» Required action:
With nothing added and nothing dropped, copy the entire listing.

» Given data:
——————
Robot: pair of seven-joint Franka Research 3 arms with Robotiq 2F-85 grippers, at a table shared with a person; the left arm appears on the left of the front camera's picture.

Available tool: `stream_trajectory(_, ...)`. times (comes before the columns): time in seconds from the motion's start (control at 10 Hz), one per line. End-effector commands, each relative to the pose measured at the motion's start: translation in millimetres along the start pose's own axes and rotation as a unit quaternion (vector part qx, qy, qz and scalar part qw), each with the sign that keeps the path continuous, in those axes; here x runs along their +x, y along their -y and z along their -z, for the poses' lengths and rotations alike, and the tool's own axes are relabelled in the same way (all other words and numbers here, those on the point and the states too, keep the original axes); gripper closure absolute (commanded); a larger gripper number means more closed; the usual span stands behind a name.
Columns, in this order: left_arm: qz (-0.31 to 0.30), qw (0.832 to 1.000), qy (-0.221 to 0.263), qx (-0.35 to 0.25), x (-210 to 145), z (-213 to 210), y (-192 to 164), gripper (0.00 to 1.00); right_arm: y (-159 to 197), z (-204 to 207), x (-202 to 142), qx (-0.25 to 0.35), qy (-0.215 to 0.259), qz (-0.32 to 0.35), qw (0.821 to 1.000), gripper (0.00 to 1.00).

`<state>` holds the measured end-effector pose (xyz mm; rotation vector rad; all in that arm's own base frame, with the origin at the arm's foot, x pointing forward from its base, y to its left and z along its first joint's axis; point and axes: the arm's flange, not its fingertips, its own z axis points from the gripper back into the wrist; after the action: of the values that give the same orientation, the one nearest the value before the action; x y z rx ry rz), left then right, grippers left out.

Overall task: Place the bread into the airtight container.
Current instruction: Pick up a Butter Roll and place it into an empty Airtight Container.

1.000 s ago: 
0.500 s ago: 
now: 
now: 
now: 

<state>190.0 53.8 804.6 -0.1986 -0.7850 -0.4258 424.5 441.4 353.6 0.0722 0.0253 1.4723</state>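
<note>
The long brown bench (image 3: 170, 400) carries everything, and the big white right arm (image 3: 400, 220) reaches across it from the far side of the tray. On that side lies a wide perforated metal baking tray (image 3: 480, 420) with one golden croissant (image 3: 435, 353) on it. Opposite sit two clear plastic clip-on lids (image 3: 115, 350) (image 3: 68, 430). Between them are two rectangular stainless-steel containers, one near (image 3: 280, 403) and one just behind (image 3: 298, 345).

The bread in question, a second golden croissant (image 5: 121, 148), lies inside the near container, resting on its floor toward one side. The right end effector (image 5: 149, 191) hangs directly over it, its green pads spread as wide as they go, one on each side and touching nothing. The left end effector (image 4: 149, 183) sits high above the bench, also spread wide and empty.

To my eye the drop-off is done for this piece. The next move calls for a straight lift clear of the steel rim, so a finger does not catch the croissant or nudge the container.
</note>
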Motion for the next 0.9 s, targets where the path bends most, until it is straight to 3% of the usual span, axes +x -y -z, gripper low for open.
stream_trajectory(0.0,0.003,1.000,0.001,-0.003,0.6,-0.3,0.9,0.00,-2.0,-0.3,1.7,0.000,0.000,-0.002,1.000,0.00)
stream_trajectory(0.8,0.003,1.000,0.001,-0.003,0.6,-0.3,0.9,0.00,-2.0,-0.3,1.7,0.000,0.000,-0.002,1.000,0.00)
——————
» Answer:
Robot: pair of seven-joint Franka Research 3 arms with Robotiq 2F-85 grippers, at a table shared with a person; the left arm appears on the left of the front camera's picture.

Available tool: `stream_trajectory(_, ...)`. times (comes before the columns): time in seconds from the motion's start (control at 10 Hz), one per line. End-effector commands, each relative to the pose measured at the motion's start: translation in millimetres along the start pose's own axes and rotation as a unit quaternion (vector part qx, qy, qz and scalar part qw), each with the sign that keeps the path continuous, in those axes; here x runs along their +x, y along their -y and z along their -z, for the poses' lengths and rotations alike, and the tool's own axes are relabelled in the same way (all other words and numbers here, those on the point and the states too, keep the original axes); gripper closure absolute (commanded); a larger gripper number means more closed; the usual span stands behind a name.
Columns, in this order: left_arm: qz (-0.31 to 0.30), qw (0.832 to 1.000), qy (-0.221 to 0.263), qx (-0.35 to 0.25), x (-210 to 145), z (-213 to 210), y (-192 to 164), gripper (0.00 to 1.00); right_arm: y (-159 to 197), z (-204 to 207), x (-202 to 142), qx (-0.25 to 0.35), qy (-0.215 to 0.259), qz (-0.32 to 0.35), qw (0.821 to 1.000), gripper (0.00 to 1.00).

`<state>` holds the measured end-effector pose (xyz mm; rotation vector rad; all in that arm's own base frame, with the origin at the arm's foot, x pointing forward from its base, y to its left and z along its first joint's axis; point and axes: the arm's flange, not its fingertips, its own z axis points from the gripper back into the wrist; after the action: of the values that give the same orientation, the one nearest the value before the action; x y z rx ry rz), left then right, grippers left out.

Overall task: Place the bread into the airtight container.
Current instruction: Pick up a Butter Roll and place it into an empty Airtight Container.

1.000 s ago: 
0.500 s ago: 
now: 
now: 
now: 

<state>190.0 53.8 804.6 -0.1986 -0.7850 -0.4258 424.5 441.4 353.6 0.0722 0.0253 1.4723</state>
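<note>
The long brown bench (image 3: 170, 400) carries everything, and the big white right arm (image 3: 400, 220) reaches across it from the far side of the tray. On that side lies a wide perforated metal baking tray (image 3: 480, 420) with one golden croissant (image 3: 435, 353) on it. Opposite sit two clear plastic clip-on lids (image 3: 115, 350) (image 3: 68, 430). Between them are two rectangular stainless-steel containers, one near (image 3: 280, 403) and one just behind (image 3: 298, 345).

The bread in question, a second golden croissant (image 5: 121, 148), lies inside the near container, resting on its floor toward one side. The right end effector (image 5: 149, 191) hangs directly over it, its green pads spread as wide as they go, one on each side and touching nothing. The left end effector (image 4: 149, 183) sits high above the bench, also spread wide and empty.

To my eye the drop-off is done for this piece. The next move calls for a straight lift clear of the steel rim, so a finger does not catch the croissant or nudge the container.
</note>
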Motion for the next 0.9 s, targets where the path bends most, until it is straight to 3% of the usual span, axes +x -y -z, gripper low for open.
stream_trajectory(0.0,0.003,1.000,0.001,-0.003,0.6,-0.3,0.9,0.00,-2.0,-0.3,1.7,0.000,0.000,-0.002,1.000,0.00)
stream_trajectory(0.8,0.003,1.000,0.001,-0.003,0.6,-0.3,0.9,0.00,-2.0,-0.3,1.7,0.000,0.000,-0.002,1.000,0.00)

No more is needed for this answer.